• **Your assignment**
Only lines, not pictures: please repeat exactly the lines from the one with "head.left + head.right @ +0" through the end of the listing.

• **Raw data**

^^^^

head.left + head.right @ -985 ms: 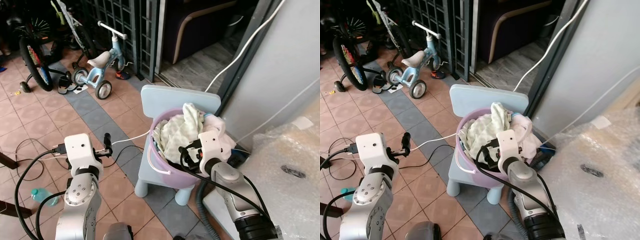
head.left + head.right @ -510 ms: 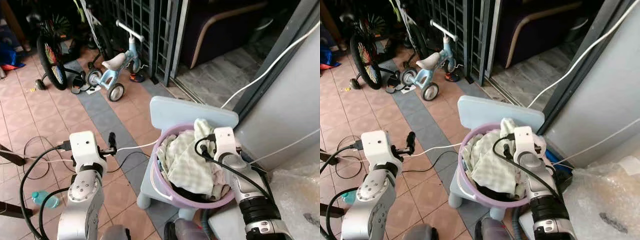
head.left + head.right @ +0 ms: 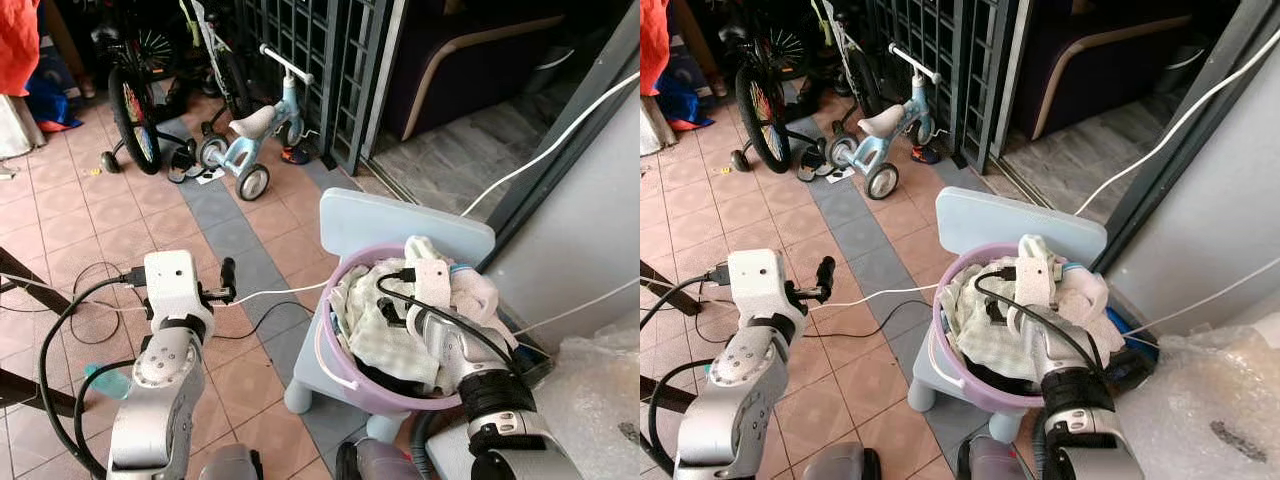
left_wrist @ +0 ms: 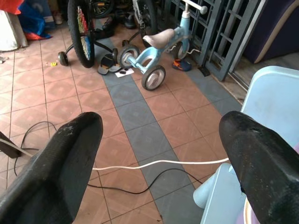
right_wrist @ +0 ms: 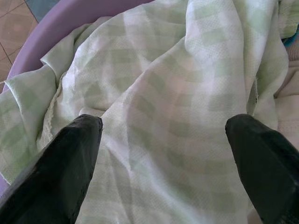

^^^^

• **Completed exercise**
head.left + head.right @ +0 ms: 
left_wrist @ +0 ms: 
right_wrist @ +0 ms: 

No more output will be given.